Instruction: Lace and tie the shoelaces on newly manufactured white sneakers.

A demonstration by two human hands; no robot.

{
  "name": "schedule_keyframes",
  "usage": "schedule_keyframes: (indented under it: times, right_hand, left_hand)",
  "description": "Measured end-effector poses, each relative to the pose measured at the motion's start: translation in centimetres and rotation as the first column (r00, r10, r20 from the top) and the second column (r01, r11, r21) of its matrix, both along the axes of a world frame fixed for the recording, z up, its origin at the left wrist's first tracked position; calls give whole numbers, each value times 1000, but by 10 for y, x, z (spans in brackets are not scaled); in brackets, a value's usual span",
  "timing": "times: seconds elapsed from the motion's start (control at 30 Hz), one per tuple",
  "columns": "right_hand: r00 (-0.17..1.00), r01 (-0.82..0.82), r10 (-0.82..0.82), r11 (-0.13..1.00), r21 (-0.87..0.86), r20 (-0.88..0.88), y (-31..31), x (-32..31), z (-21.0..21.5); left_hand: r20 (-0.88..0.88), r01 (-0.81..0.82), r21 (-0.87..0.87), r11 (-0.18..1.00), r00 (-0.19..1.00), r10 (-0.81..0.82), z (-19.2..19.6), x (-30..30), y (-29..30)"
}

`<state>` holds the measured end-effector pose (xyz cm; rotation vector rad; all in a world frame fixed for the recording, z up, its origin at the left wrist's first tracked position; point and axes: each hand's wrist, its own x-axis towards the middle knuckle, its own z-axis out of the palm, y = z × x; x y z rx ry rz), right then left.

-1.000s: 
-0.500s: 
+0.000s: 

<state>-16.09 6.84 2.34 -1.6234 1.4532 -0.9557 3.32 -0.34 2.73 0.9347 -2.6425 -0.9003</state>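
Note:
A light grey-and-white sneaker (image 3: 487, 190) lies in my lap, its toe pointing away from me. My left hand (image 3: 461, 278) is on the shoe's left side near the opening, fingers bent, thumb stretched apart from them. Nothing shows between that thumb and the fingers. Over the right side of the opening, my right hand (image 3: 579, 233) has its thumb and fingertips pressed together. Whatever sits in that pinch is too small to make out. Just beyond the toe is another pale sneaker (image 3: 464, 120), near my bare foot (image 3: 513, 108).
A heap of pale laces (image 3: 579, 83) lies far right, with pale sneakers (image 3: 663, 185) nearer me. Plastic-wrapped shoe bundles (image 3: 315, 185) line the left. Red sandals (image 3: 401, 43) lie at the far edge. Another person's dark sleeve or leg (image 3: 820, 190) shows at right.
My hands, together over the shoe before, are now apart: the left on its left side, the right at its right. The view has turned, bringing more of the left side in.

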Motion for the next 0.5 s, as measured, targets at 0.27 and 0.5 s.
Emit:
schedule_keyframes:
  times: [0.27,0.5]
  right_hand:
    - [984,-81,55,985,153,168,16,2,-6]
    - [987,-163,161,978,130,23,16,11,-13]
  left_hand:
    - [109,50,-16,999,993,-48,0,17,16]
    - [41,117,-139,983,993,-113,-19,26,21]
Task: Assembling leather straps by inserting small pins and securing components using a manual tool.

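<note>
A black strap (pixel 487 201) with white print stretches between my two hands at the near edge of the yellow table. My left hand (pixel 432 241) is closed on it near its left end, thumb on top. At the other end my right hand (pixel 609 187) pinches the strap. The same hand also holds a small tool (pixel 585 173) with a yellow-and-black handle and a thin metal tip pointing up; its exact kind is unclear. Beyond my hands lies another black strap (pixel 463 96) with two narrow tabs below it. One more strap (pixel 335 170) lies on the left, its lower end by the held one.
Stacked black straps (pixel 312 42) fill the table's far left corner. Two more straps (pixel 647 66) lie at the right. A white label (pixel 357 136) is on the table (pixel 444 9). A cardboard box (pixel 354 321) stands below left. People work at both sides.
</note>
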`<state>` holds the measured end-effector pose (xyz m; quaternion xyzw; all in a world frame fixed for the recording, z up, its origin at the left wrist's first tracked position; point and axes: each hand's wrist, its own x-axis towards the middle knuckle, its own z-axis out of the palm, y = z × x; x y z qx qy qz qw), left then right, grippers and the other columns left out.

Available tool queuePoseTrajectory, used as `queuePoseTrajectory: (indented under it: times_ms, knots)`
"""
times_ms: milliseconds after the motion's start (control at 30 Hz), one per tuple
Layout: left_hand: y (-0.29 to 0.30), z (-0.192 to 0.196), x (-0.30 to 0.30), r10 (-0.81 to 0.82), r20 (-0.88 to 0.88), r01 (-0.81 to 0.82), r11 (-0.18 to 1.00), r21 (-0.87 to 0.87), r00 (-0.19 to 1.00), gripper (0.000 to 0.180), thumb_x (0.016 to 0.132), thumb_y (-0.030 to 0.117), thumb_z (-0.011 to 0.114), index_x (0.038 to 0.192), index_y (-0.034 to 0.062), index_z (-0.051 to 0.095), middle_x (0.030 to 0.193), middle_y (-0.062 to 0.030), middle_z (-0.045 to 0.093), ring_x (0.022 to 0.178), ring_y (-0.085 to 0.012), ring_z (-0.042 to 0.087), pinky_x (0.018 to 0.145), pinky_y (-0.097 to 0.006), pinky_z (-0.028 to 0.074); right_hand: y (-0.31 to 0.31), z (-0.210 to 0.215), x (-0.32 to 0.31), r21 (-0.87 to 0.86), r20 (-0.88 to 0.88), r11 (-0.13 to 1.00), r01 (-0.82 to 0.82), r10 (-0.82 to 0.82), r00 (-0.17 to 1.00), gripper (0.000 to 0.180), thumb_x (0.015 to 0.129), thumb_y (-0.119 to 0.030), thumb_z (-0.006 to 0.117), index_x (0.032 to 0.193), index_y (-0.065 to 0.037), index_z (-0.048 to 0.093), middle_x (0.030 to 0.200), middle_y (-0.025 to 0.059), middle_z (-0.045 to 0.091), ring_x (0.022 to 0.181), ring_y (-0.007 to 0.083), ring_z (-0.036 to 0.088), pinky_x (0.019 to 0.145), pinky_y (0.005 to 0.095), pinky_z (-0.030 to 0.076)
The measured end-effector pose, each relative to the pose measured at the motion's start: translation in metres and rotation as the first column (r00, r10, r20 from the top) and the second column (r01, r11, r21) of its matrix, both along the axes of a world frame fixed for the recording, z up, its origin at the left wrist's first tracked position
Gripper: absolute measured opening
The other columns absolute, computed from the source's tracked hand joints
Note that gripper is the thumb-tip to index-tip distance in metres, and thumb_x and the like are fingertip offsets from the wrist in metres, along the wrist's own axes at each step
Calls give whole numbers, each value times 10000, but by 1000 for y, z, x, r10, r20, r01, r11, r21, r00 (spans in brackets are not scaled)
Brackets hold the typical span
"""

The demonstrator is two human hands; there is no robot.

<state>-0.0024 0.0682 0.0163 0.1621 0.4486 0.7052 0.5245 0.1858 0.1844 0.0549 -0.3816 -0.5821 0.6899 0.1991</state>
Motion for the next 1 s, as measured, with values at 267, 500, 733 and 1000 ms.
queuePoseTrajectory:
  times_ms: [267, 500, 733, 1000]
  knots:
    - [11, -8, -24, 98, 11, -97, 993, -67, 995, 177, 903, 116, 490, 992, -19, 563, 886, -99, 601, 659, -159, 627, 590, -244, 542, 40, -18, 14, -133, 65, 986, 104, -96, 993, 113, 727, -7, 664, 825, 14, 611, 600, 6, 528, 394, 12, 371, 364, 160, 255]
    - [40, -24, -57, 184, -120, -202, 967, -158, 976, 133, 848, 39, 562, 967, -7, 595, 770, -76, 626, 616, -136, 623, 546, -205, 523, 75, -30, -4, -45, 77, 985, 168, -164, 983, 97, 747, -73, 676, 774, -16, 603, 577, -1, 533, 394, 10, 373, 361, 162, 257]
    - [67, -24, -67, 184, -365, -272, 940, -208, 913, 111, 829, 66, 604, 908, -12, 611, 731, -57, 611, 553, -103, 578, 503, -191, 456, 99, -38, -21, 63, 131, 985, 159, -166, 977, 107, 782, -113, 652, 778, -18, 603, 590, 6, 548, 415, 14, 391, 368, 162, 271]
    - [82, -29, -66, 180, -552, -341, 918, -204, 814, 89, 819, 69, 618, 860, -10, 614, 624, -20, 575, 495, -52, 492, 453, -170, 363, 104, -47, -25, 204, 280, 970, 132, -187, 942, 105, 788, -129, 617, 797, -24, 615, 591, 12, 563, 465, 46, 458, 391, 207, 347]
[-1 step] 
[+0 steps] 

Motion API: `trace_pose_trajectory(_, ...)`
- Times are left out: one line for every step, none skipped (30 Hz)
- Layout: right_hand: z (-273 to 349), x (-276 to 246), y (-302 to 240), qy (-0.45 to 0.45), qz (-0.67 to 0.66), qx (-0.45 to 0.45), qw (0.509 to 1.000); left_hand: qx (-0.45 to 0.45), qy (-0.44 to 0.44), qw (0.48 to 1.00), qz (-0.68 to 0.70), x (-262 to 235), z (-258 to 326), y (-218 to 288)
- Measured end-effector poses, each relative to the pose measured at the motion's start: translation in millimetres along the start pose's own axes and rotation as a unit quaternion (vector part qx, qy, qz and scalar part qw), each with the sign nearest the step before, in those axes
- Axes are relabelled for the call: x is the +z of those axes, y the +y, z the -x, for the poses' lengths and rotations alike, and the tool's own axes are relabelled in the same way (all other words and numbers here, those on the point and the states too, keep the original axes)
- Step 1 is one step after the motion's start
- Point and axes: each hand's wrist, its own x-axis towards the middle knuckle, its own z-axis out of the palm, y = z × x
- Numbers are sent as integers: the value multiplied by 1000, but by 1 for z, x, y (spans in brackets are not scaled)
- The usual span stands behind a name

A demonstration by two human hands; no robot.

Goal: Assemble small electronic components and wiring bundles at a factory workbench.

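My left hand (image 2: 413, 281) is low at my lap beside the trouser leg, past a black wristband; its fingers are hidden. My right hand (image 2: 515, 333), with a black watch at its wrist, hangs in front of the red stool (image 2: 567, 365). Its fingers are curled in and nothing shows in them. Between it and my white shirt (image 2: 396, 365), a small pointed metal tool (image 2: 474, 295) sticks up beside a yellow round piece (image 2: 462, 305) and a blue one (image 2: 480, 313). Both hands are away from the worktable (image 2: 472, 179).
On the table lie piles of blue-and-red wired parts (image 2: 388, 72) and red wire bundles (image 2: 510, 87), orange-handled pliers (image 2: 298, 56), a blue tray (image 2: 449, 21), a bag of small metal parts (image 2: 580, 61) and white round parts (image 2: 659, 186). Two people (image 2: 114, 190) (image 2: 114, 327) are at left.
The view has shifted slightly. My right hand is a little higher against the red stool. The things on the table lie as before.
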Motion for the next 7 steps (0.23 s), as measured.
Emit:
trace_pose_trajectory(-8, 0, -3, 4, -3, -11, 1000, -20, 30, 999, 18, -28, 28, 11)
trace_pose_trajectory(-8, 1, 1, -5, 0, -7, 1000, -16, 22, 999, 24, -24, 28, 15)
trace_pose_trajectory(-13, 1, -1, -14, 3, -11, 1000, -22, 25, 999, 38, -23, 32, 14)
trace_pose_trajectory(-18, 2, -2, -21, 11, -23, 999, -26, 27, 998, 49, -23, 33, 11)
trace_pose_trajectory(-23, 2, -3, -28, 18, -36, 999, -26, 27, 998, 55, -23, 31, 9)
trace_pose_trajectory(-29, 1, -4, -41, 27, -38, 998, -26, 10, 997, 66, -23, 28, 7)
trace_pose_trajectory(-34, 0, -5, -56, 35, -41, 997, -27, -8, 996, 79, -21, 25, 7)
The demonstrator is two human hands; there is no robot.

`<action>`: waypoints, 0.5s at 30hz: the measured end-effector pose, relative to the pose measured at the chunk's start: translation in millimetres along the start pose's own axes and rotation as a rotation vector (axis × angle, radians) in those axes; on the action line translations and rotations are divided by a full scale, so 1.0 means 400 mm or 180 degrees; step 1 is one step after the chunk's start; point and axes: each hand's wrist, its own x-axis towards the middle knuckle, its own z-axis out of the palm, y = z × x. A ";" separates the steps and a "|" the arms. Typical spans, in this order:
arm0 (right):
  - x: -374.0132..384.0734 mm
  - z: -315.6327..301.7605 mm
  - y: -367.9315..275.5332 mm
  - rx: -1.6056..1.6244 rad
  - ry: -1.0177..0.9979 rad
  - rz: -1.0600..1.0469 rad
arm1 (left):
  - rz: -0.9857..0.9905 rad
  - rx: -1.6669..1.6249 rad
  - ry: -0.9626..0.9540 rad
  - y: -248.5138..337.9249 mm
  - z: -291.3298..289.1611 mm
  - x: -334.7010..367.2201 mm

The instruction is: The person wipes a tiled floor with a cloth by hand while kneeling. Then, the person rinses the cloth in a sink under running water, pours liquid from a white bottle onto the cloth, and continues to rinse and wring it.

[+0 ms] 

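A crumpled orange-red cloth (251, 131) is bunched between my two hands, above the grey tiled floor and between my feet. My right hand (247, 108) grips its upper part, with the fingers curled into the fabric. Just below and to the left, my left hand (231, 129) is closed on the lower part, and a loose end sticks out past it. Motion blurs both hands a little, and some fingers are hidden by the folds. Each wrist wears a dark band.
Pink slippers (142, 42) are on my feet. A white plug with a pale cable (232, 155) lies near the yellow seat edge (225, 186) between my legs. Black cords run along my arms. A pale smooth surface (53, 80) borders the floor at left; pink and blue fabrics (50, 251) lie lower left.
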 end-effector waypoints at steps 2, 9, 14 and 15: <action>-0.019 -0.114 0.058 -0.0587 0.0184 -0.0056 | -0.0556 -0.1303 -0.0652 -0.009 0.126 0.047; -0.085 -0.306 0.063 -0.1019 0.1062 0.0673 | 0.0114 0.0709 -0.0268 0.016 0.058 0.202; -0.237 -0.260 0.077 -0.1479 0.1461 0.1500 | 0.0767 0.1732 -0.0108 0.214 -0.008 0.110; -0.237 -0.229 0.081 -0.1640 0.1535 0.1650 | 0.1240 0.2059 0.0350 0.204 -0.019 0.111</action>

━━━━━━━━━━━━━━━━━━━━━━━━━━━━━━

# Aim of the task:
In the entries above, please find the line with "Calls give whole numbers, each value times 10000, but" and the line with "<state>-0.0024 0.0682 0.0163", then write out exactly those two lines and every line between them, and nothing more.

# Solution to this task:
Calls give whole numbers, each value times 10000, but by 1000 for y, z, x, r10, r20, r01, r11, r21, r00 (spans in brackets are not scaled)
Brackets hold the typical span
"""

The demonstrator is two human hands; there is no robot.

<state>-0.0024 0.0682 0.0163 0.1621 0.4486 0.7052 0.5245 0.1858 0.1844 0.0549 -0.3816 -0.5821 0.6899 0.1991</state>

What the exercise required has been answered in full.